WHAT NEEDS TO BE DONE:
Take the material below from its first line through the line containing "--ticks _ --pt" and, please, write those lines again exactly.

DATA SECTION:
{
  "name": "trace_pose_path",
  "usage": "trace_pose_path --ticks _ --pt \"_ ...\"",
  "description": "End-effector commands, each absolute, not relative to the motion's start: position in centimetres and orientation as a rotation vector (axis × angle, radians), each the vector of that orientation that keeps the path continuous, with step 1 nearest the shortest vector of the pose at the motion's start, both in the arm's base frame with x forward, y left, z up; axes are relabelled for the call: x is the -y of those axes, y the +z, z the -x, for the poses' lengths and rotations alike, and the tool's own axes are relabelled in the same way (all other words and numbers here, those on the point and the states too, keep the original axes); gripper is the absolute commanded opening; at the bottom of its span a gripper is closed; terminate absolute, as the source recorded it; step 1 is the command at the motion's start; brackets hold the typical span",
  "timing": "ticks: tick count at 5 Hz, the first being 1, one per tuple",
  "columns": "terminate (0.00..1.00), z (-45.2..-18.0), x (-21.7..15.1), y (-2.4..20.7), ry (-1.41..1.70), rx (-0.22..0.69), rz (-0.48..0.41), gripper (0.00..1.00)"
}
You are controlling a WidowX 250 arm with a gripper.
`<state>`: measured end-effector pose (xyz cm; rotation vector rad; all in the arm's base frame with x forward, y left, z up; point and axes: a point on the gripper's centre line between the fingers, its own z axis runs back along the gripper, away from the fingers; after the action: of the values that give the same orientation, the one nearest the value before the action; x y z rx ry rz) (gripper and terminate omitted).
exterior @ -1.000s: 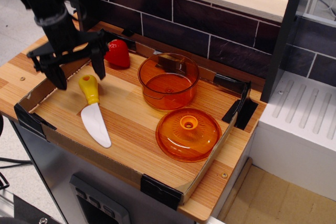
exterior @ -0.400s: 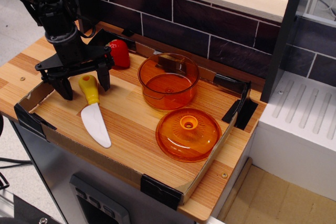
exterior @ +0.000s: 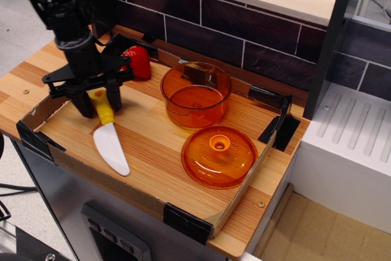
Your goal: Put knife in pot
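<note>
The knife [exterior: 110, 142] lies on the wooden board at the left, white blade toward the front, yellow handle toward the back. My gripper [exterior: 99, 103] is down over the handle, with a black finger [exterior: 85, 105] on each side, closed against it. The knife still rests on the board. The pot [exterior: 195, 93], translucent orange and empty, stands upright right of the gripper in the middle of the board.
The domed orange lid [exterior: 219, 155] lies in front of the pot. A red toy fruit [exterior: 139, 62] sits just behind the gripper. A low cardboard rim [exterior: 38, 113] with black corner clips edges the board. A dark tiled wall stands behind, a white ridged unit [exterior: 354, 145] at right.
The gripper has come down over the knife handle, and its fingers have closed from wide apart onto the handle. The knife has not moved.
</note>
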<state>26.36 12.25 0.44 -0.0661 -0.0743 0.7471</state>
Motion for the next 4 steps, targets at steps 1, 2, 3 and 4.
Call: trace_pose_path --ticks 1,2,3,4 --pt "0.00 -26.5 -11.2 5.9 0.809 0.145 0.059 0.00" --pt "0.00 -26.7 -9.6 8.8 0.892 0.096 0.056 0.00" --pt "0.00 -27.9 -7.8 9.7 0.924 0.002 0.050 0.00" --pt "0.00 -29.3 -5.8 8.6 0.941 0.004 -0.006 0.00"
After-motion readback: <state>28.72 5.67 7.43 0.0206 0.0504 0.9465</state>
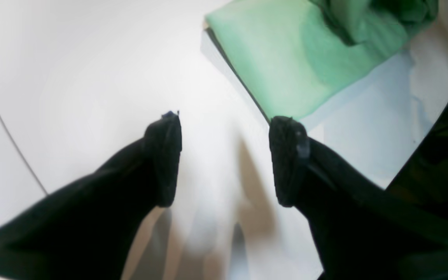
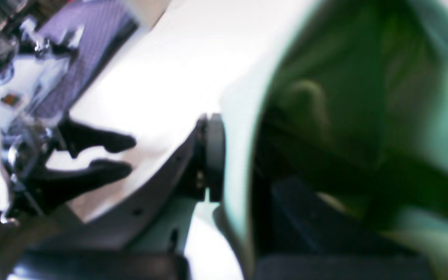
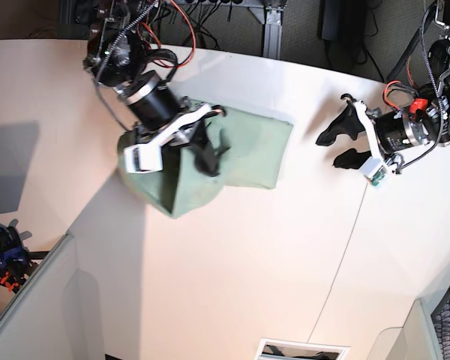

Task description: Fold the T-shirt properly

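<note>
Base view shows the white surface (image 3: 232,277) carrying the green T-shirt (image 3: 247,146), partly folded near the far left. The right claw (image 3: 207,159) is clamped on a lifted fold of the shirt. The left claw (image 3: 343,144) hovers well apart, fingers (image 1: 165,155) spread wide, holding nothing.

Base looks down overhead; wrist cameras ride close behind each claw
</note>
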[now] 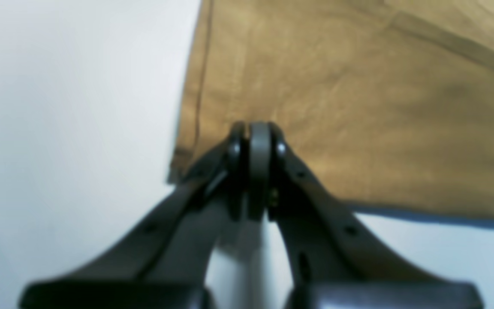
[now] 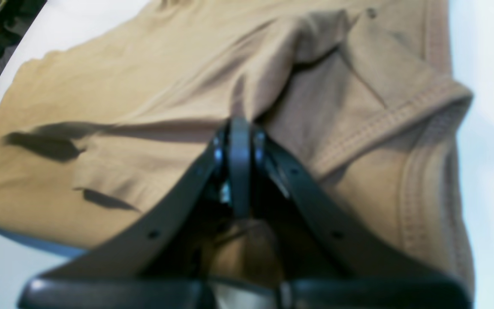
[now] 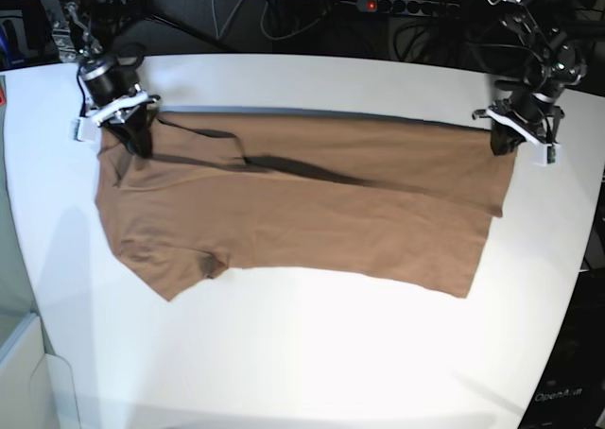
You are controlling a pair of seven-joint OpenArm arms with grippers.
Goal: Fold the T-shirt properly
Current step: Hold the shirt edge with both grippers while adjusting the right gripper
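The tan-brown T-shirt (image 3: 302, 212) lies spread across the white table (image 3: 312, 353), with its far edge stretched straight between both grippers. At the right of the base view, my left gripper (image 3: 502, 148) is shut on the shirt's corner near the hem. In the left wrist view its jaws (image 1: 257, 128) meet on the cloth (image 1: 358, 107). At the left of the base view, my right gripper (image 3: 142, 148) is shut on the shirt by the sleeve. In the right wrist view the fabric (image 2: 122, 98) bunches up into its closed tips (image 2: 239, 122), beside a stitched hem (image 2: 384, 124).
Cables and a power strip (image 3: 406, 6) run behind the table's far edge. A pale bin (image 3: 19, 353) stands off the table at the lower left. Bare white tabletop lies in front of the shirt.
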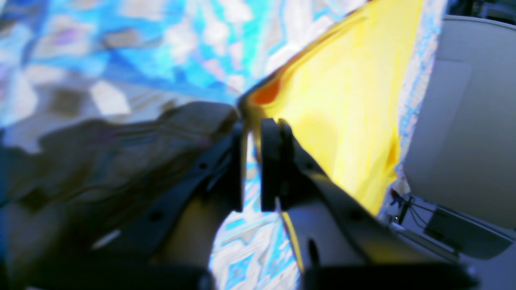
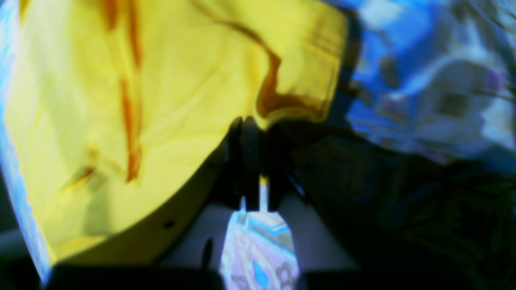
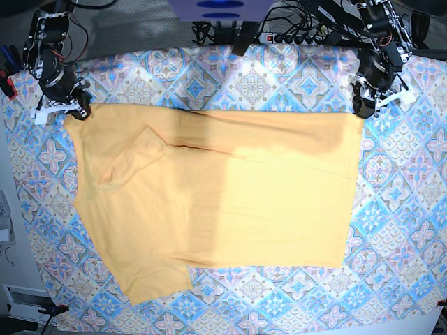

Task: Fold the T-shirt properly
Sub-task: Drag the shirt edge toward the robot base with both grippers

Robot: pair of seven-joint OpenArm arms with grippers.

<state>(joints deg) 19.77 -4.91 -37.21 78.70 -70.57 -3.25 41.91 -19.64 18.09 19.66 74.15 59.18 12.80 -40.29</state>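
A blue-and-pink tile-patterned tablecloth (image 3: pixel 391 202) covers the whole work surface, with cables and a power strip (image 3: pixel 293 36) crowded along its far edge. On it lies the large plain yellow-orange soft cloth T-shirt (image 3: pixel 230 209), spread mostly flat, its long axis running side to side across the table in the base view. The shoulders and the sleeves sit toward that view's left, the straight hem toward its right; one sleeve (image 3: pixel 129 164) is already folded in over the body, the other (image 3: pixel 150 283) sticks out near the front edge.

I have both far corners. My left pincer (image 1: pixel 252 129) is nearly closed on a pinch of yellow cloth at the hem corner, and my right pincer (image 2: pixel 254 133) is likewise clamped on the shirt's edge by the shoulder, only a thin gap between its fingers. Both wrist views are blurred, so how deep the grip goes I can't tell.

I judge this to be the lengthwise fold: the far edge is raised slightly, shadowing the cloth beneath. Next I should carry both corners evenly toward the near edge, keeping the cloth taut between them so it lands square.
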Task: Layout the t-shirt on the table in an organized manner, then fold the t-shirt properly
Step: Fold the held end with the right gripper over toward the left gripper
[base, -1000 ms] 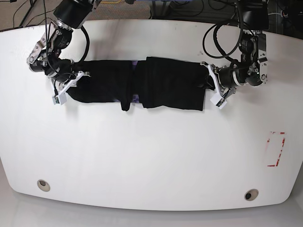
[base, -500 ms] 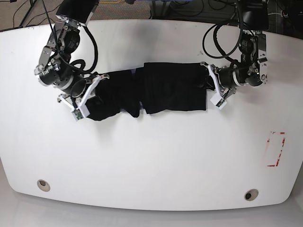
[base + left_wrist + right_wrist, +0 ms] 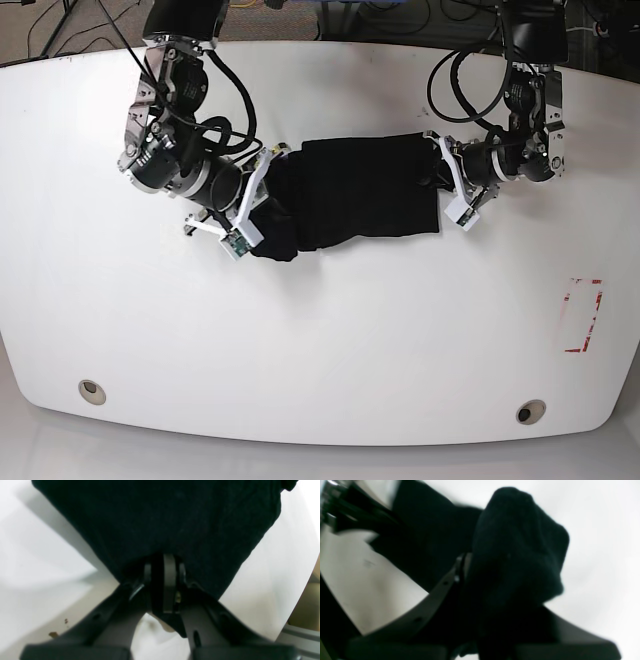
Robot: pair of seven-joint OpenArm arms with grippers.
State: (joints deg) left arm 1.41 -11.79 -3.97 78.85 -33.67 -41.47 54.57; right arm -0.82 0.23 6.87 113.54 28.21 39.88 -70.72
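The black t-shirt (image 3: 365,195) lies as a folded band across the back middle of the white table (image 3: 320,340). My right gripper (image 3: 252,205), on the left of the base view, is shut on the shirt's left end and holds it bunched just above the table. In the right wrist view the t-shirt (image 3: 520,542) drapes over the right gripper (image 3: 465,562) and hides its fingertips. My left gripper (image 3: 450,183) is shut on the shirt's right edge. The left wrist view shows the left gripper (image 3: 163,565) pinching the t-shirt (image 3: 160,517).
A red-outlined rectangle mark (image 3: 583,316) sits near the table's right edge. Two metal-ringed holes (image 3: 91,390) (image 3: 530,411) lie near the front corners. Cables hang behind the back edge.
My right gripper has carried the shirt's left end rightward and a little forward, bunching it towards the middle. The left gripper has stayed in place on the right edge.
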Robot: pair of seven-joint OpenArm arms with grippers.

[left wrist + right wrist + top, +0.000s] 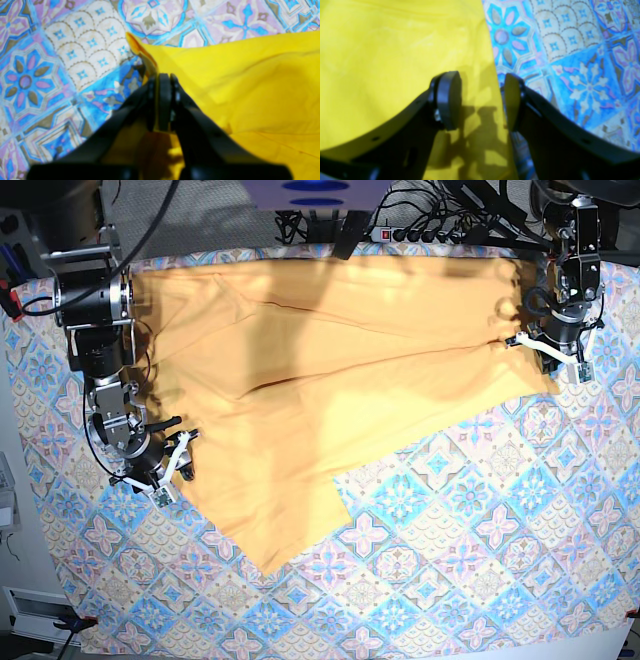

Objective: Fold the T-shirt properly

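Left gripper (163,100) is clenched on the shirt's (330,380) edge, anchoring that side on the tabletop (480,560). Right gripper (482,100) hangs released, straddling the opposite edge, likely to pinch it.

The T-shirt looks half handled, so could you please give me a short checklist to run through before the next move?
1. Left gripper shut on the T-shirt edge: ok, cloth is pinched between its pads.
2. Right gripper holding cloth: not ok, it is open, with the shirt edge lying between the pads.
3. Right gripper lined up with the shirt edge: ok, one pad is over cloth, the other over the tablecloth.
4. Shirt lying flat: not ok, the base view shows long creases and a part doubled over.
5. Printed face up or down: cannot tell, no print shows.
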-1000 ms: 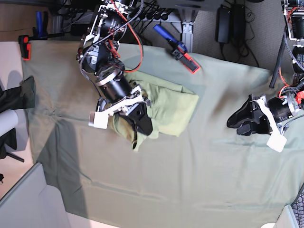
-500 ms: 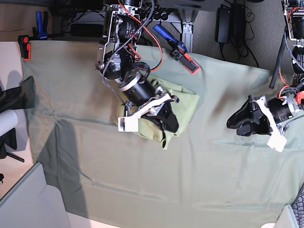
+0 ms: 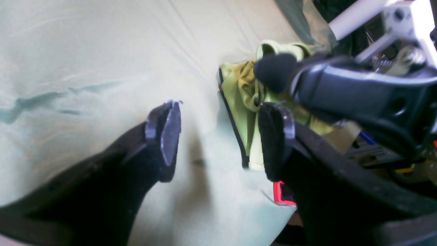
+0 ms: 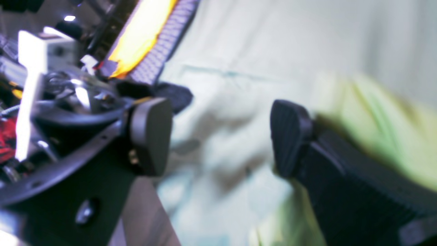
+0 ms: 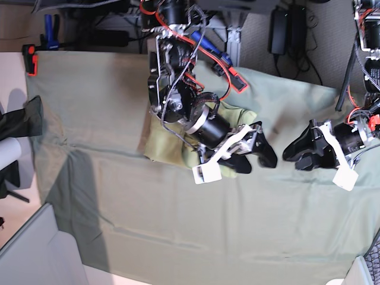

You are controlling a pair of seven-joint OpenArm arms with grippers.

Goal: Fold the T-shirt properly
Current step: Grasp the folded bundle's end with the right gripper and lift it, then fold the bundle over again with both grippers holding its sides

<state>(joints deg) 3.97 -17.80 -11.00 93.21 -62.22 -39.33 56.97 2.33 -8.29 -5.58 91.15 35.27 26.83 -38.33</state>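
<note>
The lime T-shirt (image 5: 161,142) lies as a folded bundle on the grey-green table cloth (image 5: 178,231), partly under the right arm. My right gripper (image 5: 254,159) hangs open just past the shirt's right edge with nothing between its fingers; in the right wrist view it (image 4: 220,136) is over bare cloth, with the T-shirt (image 4: 375,116) a blur beside one finger. My left gripper (image 5: 297,155) stays open a short way to the right, empty. In the left wrist view it (image 3: 220,136) faces the T-shirt (image 3: 244,99) and the right arm's black fingers (image 3: 273,71).
A blue and red clamp (image 5: 233,76) lies at the cloth's back edge behind the right arm. A red clamp (image 5: 31,59) sits at the far left corner, with a dark object (image 5: 27,116) below it. Cables and power bricks (image 5: 279,29) crowd the back.
The right gripper travelled rightward across the T-shirt carrying a fold, then opened and let the fabric go near its right edge. The left arm held still.
</note>
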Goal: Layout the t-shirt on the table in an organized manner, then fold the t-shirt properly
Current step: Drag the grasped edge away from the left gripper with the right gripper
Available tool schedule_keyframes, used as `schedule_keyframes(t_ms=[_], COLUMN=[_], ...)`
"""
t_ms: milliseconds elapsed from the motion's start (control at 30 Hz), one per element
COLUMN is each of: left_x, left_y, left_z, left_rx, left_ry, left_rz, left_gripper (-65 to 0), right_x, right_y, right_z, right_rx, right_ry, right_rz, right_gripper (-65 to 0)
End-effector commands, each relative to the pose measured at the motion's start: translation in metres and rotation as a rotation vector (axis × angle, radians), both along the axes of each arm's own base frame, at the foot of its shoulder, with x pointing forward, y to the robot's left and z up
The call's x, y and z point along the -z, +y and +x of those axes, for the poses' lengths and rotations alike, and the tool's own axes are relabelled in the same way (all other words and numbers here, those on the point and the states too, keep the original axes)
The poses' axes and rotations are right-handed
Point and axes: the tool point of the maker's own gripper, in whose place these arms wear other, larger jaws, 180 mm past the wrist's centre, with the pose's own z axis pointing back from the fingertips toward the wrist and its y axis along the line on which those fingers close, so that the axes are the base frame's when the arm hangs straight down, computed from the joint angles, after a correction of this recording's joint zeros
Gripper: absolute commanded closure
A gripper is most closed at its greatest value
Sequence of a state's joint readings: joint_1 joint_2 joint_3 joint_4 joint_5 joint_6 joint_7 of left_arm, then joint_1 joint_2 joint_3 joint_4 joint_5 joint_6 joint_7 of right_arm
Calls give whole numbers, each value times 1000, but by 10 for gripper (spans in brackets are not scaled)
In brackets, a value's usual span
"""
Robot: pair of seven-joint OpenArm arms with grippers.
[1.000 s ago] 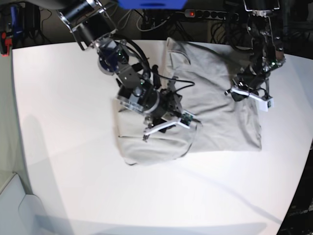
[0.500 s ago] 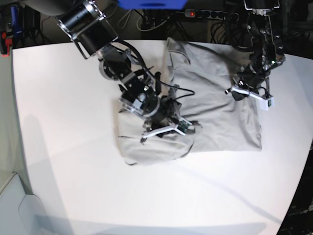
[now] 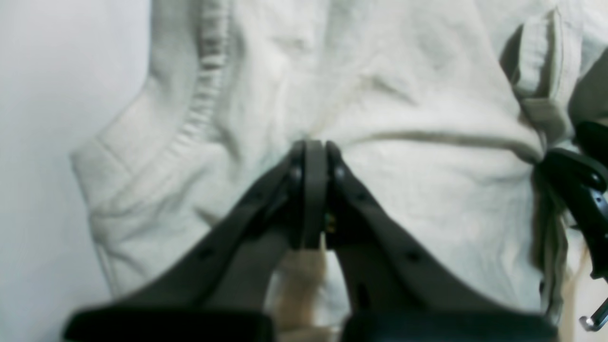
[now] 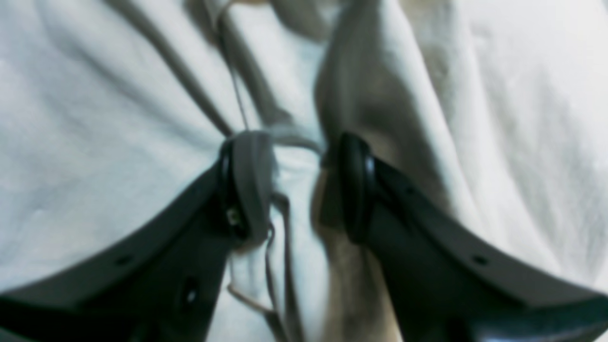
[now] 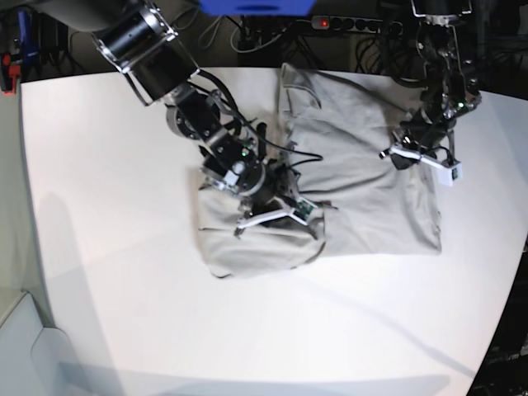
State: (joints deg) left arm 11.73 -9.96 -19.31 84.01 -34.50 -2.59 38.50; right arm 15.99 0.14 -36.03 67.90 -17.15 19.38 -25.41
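The t-shirt point(image 5: 355, 173) lies rumpled on the white tabletop point(image 5: 107, 272), spread across the upper middle of the base view, with one part bunched into a rounded heap toward 7 o'clock and the flatter body reaching out toward 3 o'clock. At the left of that view the right gripper point(image 5: 271, 216) comes in from 11 o'clock and presses down onto the bunched part. Its own camera shows the right gripper point(image 4: 294, 185) with jaws partly apart and a fold of pale cloth and a thin seam between them; the picture is too blurred to tell whether that fold is truly pinched. Farther right, the left gripper point(image 5: 421, 158) reaches down from 12 o'clock to the shirt's edge near 2 o'clock. In its wrist view the left gripper point(image 3: 314, 156) has its jaws pressed fully together with their tips on the cloth, where creases gather to a point, and a ribbed seam runs up toward 11 o'clock beside bare tabletop point(image 3: 42, 142).
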Motion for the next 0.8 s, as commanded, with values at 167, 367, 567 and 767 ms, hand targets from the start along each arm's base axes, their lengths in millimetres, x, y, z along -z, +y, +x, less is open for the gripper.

EXERCISE SOLUTION:
{
  "name": "trace_pose_path",
  "usage": "trace_pose_path --ticks _ --pt \"_ ...\"",

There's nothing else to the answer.